### Work task
The copy you print must match the listing exactly, with its pictures removed.

### Given data
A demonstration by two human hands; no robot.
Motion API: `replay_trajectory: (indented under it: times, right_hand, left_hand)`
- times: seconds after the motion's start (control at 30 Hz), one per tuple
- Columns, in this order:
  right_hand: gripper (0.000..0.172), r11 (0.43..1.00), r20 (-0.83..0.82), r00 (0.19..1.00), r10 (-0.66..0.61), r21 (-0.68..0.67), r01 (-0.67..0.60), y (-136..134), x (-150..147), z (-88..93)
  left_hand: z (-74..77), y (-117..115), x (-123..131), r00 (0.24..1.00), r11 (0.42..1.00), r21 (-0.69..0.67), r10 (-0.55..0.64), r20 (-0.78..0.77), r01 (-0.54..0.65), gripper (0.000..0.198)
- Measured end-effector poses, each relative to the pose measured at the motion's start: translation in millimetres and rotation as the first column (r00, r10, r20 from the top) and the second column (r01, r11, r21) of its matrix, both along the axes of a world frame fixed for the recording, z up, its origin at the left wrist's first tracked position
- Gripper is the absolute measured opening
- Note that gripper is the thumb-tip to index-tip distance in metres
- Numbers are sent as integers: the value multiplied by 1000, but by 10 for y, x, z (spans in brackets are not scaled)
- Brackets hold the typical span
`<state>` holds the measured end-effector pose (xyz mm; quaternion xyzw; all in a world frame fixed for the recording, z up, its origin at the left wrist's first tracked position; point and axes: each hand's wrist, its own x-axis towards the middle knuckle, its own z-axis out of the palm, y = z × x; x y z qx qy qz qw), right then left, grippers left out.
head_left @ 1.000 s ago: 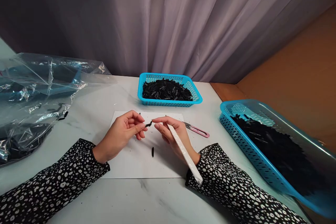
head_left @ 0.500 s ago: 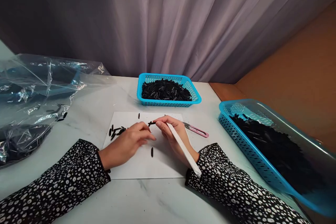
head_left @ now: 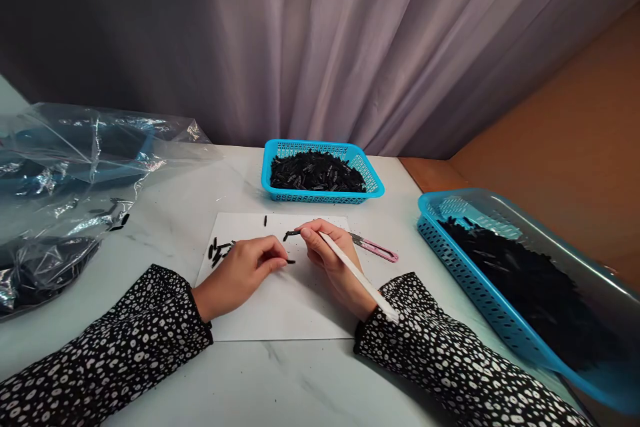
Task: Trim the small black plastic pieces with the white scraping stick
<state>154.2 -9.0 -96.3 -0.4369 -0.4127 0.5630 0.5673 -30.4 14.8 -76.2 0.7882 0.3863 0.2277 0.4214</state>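
Observation:
My left hand [head_left: 245, 270] is closed, pinching a small black elongated piece [head_left: 291, 261] between thumb and fingertips just above a white sheet [head_left: 280, 320]. In my right hand [head_left: 333, 260] is a slim tool with a long white handle [head_left: 355, 273], gripped like a pen. Its thin dark front end [head_left: 293, 234] points left over the sheet, and its exact kind does not show. Several similar black pieces [head_left: 216, 255] lie on the sheet left of my left hand, partly hidden by it. One more black piece [head_left: 265, 221] rests near the far edge.
A pink-handled cutter [head_left: 377, 251] lies right of my right hand. Behind the sheet stands a blue basket [head_left: 320, 196] heaped with black pieces. Another blue basket [head_left: 480, 300] of black pieces is at right. A clear plastic bag [head_left: 95, 167] with dark contents sits at left.
My left hand's fingers have closed on a black piece, and the one lying on the sheet between my hands is gone from there. The white handle's rear end has swung slightly right.

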Motion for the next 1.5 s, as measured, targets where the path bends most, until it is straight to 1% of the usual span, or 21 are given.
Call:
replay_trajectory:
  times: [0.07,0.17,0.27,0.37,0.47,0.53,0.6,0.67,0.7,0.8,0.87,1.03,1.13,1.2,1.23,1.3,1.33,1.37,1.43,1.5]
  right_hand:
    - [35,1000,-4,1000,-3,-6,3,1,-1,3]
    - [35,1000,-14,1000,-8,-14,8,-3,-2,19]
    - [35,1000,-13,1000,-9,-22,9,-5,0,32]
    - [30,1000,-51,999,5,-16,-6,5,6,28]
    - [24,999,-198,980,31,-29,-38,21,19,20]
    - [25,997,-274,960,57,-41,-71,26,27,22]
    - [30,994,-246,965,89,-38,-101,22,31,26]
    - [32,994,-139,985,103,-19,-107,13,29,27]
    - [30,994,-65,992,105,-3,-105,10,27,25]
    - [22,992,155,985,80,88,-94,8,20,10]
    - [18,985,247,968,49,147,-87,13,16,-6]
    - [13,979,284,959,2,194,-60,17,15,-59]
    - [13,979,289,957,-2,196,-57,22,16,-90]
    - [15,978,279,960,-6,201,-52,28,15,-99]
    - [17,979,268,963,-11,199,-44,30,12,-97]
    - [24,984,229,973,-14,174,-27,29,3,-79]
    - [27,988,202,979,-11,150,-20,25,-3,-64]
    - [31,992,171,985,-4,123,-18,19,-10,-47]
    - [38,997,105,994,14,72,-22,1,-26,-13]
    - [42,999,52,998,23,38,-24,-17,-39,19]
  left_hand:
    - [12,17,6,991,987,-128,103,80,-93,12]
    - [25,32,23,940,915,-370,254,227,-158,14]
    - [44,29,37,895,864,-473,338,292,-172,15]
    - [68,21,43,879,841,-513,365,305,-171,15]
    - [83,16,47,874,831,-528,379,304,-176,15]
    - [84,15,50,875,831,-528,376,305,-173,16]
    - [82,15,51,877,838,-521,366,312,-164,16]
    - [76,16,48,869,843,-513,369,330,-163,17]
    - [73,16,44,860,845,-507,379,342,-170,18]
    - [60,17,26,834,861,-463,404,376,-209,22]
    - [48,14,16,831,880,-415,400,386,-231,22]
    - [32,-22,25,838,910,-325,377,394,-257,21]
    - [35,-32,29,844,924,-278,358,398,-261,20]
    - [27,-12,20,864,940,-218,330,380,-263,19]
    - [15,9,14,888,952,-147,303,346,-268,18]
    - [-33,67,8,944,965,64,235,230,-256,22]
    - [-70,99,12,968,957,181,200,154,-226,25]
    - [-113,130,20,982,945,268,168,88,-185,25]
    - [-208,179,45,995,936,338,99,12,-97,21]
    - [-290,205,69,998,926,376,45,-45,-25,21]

### Response to the exercise
A demonstration by two human hands; no robot.
Motion API: `replay_trajectory: (indented under it: times, right_hand, left_hand)`
- times: seconds after the motion's start (control at 30 Hz), one per tuple
- Columns, in this order:
  right_hand: gripper (0.000..0.172), r11 (0.43..1.00), r20 (-0.83..0.82), r00 (0.19..1.00), r10 (-0.66..0.61), r21 (-0.68..0.67), r01 (-0.67..0.60), y (-136..134), x (-150..147), z (-88..93)
  left_hand: z (-74..77), y (-117..115), x (-123..131), r00 (0.24..1.00), r11 (0.42..1.00), r21 (-0.69..0.67), r10 (-0.55..0.64), r20 (-0.78..0.77), r01 (-0.54..0.65), gripper (0.000..0.198)
- Measured end-effector poses, each relative to the pose measured at the motion's start: translation in millimetres and rotation as the first column (r00, r10, r20 from the top) and the second column (r01, r11, r21) of its matrix, both along the axes of a world frame fixed for the recording, z up, its origin at the left wrist's first tracked position
- Gripper is the absolute measured opening
- Note that gripper is the thumb-tip to index-tip distance in metres
- Numbers are sent as integers: the value multiplied by 1000, but by 10 for y, x, z (spans in brackets are not scaled)
- Brackets hold the typical span
`<state>` holds the measured end-effector pose (xyz mm; quaternion xyzw; all in a world frame fixed for the recording, z up, its origin at the left wrist's first tracked position; point and axes: each hand's wrist, its own x-axis towards the middle knuckle, its own z-axis out of the palm, y = z × x; x y z qx qy qz qw), right then left, grippers left out.
head_left @ 1.000 s ago: 
head_left @ 0.500 s ago: 
head_left @ now: 
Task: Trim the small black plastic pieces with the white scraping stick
<state>154.2 -9.0 -96.3 -0.4369 -0.4127 0.5630 0.5673 -30.4 14.8 -76.2 0.7882 0.3863 0.2277 0.4214</state>
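Observation:
My left hand [head_left: 245, 270] is closed, pinching a small black elongated piece [head_left: 291, 261] between thumb and fingertips just above a white sheet [head_left: 280, 320]. In my right hand [head_left: 333, 260] is a slim tool with a long white handle [head_left: 355, 273], gripped like a pen. Its thin dark front end [head_left: 293, 234] points left over the sheet, and its exact kind does not show. Several similar black pieces [head_left: 216, 255] lie on the sheet left of my left hand, partly hidden by it. One more black piece [head_left: 265, 221] rests near the far edge.
A pink-handled cutter [head_left: 377, 251] lies right of my right hand. Behind the sheet stands a blue basket [head_left: 320, 196] heaped with black pieces. Another blue basket [head_left: 480, 300] of black pieces is at right. A clear plastic bag [head_left: 95, 167] with dark contents sits at left.
My left hand's fingers have closed on a black piece, and the one lying on the sheet between my hands is gone from there. The white handle's rear end has swung slightly right.
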
Motion for the next 1.5 s, as measured, targets where the path bends most, until it is straight to 1% of the usual span, or 21 are given.
Call:
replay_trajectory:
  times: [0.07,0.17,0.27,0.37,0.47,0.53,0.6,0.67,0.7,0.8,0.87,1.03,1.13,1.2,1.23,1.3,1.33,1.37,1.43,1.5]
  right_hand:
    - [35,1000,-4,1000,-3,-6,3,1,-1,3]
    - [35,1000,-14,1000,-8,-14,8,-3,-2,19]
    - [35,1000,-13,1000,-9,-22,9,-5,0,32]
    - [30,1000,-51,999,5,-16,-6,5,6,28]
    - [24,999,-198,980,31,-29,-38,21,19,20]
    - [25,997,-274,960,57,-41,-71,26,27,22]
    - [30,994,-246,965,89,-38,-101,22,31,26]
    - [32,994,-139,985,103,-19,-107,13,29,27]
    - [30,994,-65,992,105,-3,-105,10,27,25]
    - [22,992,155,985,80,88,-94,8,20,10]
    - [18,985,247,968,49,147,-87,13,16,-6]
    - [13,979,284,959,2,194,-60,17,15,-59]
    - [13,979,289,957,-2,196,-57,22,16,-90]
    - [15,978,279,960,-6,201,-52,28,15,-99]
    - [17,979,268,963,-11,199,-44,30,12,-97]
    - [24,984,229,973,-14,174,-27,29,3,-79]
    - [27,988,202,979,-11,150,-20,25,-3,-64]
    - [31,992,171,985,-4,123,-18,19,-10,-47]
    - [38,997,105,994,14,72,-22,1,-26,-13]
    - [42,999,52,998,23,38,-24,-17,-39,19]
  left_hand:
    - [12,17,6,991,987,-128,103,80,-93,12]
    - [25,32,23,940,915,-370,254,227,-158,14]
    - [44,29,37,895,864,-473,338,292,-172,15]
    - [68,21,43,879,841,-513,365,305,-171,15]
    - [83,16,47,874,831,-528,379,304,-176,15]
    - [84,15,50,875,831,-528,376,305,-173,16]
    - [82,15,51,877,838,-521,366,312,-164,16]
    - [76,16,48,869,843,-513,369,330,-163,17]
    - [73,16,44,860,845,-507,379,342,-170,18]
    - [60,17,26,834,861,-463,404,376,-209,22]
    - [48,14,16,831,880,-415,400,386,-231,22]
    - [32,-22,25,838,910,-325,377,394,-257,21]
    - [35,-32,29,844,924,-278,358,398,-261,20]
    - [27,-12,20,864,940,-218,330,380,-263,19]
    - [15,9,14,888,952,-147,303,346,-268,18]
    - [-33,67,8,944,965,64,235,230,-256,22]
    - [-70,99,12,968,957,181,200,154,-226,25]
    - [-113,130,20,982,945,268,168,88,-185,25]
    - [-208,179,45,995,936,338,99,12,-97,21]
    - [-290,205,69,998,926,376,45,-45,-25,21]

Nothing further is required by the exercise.